§ **Extracted data entries**
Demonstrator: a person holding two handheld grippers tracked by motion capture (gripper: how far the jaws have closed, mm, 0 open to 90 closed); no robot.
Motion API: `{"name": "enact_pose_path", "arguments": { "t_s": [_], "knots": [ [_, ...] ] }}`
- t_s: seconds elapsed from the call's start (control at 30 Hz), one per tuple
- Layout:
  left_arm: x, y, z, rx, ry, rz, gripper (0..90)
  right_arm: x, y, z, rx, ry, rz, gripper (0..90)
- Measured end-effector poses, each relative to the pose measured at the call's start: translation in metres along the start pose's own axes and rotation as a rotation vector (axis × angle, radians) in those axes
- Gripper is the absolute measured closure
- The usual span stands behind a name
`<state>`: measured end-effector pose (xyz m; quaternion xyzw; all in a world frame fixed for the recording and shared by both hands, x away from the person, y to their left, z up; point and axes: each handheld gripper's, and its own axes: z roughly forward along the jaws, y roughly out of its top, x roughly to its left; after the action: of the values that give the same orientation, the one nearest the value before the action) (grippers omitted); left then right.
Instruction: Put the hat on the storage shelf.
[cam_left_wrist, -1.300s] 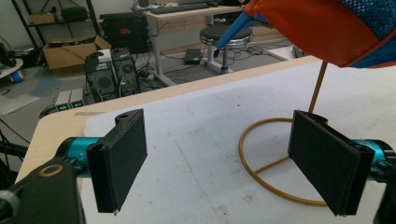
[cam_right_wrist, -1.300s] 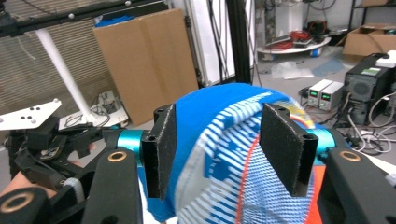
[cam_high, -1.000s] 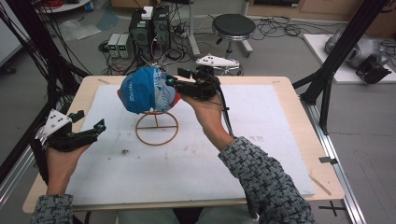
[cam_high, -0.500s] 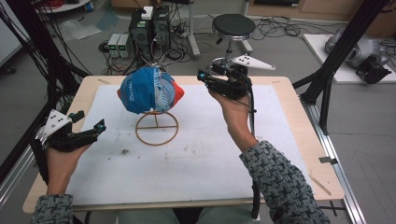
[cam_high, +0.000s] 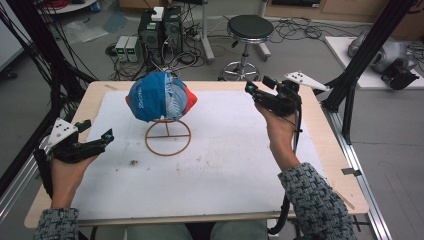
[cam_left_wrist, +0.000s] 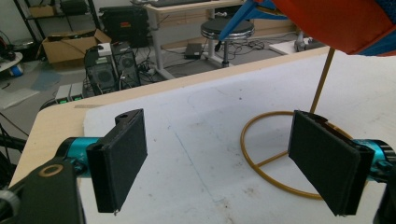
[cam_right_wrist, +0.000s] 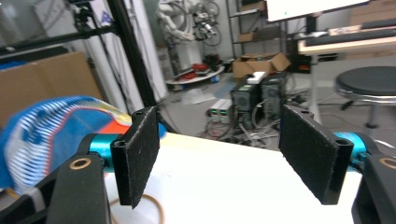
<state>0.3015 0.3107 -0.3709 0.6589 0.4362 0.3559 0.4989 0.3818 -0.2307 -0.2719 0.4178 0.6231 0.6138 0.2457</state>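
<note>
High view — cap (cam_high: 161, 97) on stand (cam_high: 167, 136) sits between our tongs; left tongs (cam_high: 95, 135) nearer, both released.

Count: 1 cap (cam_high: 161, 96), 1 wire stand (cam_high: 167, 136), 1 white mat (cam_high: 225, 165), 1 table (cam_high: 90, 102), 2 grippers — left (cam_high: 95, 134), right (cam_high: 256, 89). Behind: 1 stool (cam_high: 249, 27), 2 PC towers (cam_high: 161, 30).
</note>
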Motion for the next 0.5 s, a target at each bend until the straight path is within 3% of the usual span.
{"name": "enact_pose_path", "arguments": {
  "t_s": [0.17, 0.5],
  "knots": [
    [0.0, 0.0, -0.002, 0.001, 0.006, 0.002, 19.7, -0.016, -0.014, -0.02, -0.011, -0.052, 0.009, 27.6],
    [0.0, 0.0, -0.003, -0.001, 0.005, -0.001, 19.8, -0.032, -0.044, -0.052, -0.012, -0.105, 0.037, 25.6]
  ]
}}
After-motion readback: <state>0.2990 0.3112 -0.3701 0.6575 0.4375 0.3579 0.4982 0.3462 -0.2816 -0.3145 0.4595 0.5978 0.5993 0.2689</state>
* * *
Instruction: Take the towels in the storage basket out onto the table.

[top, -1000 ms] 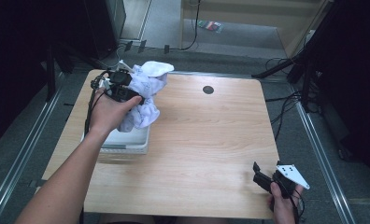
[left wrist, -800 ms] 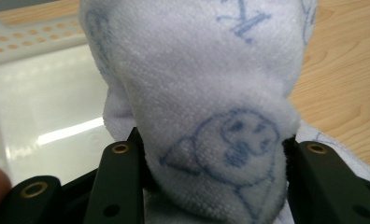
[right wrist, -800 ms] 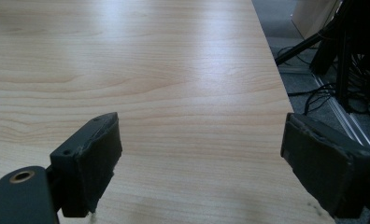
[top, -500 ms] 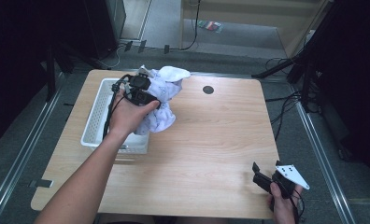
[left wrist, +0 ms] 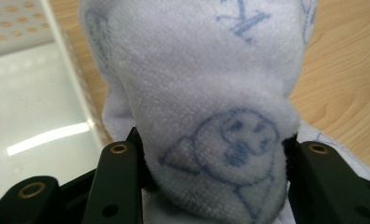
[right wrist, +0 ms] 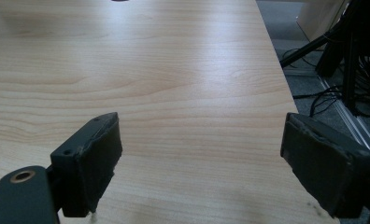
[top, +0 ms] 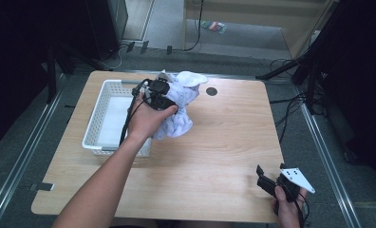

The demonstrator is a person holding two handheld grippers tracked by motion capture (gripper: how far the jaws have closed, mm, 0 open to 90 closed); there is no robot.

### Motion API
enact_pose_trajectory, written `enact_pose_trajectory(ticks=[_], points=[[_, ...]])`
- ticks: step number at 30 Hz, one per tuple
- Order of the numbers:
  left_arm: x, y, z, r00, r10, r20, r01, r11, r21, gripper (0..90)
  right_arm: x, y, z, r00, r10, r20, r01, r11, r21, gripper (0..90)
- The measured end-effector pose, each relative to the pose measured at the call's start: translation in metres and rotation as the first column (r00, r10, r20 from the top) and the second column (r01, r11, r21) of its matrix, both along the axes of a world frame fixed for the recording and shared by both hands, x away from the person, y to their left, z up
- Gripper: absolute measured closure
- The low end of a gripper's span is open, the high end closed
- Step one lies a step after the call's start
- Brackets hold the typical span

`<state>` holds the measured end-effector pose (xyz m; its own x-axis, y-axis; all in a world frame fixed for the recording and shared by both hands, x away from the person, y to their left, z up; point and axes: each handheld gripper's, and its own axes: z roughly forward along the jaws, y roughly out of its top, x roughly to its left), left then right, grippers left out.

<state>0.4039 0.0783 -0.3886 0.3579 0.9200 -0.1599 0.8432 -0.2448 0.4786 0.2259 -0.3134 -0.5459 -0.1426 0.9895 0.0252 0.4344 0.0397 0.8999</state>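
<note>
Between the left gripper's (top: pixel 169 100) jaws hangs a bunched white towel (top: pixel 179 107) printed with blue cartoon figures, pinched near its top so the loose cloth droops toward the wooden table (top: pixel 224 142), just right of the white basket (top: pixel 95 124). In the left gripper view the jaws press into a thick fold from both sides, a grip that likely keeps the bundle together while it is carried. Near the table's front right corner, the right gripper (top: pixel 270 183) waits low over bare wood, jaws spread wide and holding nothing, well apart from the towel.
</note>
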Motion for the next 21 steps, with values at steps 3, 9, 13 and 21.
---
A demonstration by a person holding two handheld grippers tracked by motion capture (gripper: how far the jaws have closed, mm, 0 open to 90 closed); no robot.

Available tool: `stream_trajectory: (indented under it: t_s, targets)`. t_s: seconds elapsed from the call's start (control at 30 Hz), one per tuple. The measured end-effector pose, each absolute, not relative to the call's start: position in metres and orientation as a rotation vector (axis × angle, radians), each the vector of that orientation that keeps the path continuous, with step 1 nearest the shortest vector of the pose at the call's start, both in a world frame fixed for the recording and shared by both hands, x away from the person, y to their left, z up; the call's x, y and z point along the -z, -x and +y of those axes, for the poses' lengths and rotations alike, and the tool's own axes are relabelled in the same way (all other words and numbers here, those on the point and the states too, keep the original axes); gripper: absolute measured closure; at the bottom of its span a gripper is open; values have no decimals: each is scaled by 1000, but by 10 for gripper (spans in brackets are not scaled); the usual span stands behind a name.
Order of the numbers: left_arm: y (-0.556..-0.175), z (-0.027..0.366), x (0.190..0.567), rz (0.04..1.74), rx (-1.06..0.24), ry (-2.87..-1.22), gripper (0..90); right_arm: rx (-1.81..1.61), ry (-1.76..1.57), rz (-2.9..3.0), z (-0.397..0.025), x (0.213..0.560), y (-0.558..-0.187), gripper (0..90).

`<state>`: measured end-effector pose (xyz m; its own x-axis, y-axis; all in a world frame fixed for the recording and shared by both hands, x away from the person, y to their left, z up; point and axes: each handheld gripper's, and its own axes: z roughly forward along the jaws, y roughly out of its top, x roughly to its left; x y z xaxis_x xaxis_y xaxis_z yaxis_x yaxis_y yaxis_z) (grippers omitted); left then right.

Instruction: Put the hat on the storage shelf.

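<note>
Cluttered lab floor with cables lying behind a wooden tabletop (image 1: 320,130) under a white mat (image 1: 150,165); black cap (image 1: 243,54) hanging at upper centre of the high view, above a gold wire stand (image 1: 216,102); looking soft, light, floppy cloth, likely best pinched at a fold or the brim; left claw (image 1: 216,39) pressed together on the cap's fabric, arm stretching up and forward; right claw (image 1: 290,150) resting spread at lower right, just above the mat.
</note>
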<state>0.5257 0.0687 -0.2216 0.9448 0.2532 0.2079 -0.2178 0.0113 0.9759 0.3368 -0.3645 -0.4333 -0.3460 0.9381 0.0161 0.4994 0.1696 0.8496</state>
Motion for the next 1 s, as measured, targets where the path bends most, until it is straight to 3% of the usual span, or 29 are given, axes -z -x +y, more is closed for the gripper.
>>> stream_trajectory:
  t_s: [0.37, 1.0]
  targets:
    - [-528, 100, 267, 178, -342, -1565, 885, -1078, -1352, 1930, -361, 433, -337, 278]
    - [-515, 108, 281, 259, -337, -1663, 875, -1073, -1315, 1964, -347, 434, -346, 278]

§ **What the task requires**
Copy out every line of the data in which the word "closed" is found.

§ **Solution to the problem**
Demonstrator: a person holding two handheld grippers tracked by motion capture (gripper: how far the jaws have closed, mm, 0 open to 90 closed); no robot.
The demonstrator is a person holding two handheld grippers tracked by motion capture (gripper: how far the jaws have closed, mm, 0 open to 90 closed); there is no robot.
- The low end of a gripper's span is open, the high end closed
A demonstration by a person holding two handheld grippers tracked by motion capture (gripper: how far the jaws have closed, mm, 0 open to 90 closed); no robot.
Motion for the next 1 s, as measured, targets where the path bends most, until it is straight to 3% of the usual span, or 29 are given, axes -z -x +y, more is closed for the gripper.

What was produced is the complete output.